Porteuse de cet amendement, la députée (EELV) de Dordogne, Brigitte Allain a reconnu que cet amendement a été à sa “grande surprise accepté en Commission des affaires économiques, avec l’avis favorable” du rapporteur et du Gouvernement. Problème, c’est que désormais, le règlement de l’Assemblée nationale a changé : un amendement adopté en Commission fait parti intégrante du projet de loi discuté dans l’Hémicycle (alors qu’auparavant, il devait être voté à nouveau).
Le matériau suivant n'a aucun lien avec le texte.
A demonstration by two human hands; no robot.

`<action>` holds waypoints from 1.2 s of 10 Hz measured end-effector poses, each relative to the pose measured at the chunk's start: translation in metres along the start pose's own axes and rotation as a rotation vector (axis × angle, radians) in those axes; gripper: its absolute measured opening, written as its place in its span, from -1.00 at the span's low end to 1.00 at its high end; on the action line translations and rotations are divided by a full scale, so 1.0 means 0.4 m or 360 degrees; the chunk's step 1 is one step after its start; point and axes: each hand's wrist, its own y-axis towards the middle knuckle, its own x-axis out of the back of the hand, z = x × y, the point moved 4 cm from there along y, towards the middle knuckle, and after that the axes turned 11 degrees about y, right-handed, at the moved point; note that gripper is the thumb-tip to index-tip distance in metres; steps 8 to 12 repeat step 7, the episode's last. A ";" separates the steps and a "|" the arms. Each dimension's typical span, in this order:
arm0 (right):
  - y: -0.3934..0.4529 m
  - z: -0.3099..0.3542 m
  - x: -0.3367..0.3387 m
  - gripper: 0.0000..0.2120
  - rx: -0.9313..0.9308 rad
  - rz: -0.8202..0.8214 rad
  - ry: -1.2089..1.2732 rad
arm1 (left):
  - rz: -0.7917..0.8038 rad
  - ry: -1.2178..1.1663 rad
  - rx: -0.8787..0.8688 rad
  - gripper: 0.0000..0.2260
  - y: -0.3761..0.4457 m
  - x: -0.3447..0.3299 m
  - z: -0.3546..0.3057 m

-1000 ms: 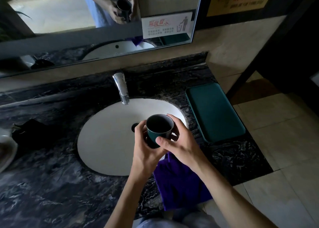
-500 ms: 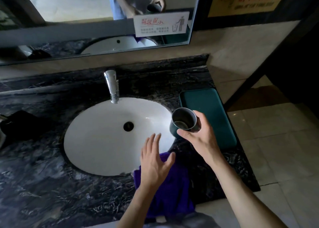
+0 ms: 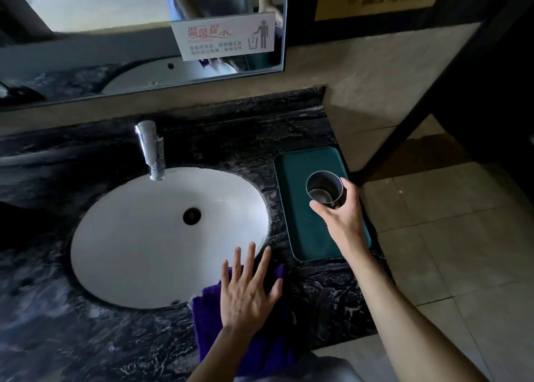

Il faut donc déposer un autre amendement pour corriger le texte. Les lobbys (FNSEA, UIPP,…) se sont mobilisés sur cette question qui pose le problème de l’information des agriculteurs, des ressources de la presse agricole,… Les amendements proposés tentaient de mettre en place des exception soit pour la presse spécialisée, soit pour la presse professionnelle agricole. Chaque formule n’étant pas complètement satisfaisante : en ciblant la presse spécialisée, on exclu la presse agricole départementale considérée comme “généraliste”. Quant à la définition de la presse professionnelle agricole, elle manque de clarté juridique. C’est pourtant cette formule qui a été retenue dans un amendement du Gouvernement défendu par Stéphane Le Foll lui-même. Le texte, adopté à l’unanimité par les députés, prévoit donc que “par dérogation (.), la publicité (.) est autorisée dans les points de distribution et les publications de la presse professionnelle agricole”. Les modalités d’application de cet article sont renvoyées à un décret. Si le sort de la presse agricole semble (provisoirement) réglé, il n’en va pas de même pour les foires et salons. Dans la formulation actuelle de la loi, il semble que les firmes de produits phytosanitaires ne pourraient plus, après la promulgation de loi, exposer dans ces manifestations. Enfin, notons que la loi d’avenir à peine votée en première lecture à l’Assemblée nationale (ce sera ce mardi 14 janvier), les députés examineront une proposition de loi « visant à mieux encadrer l’utilisation des produits phytosanitaires sur le territoire national ». Le chemin de croix des produits phyto est loin d’être terminé.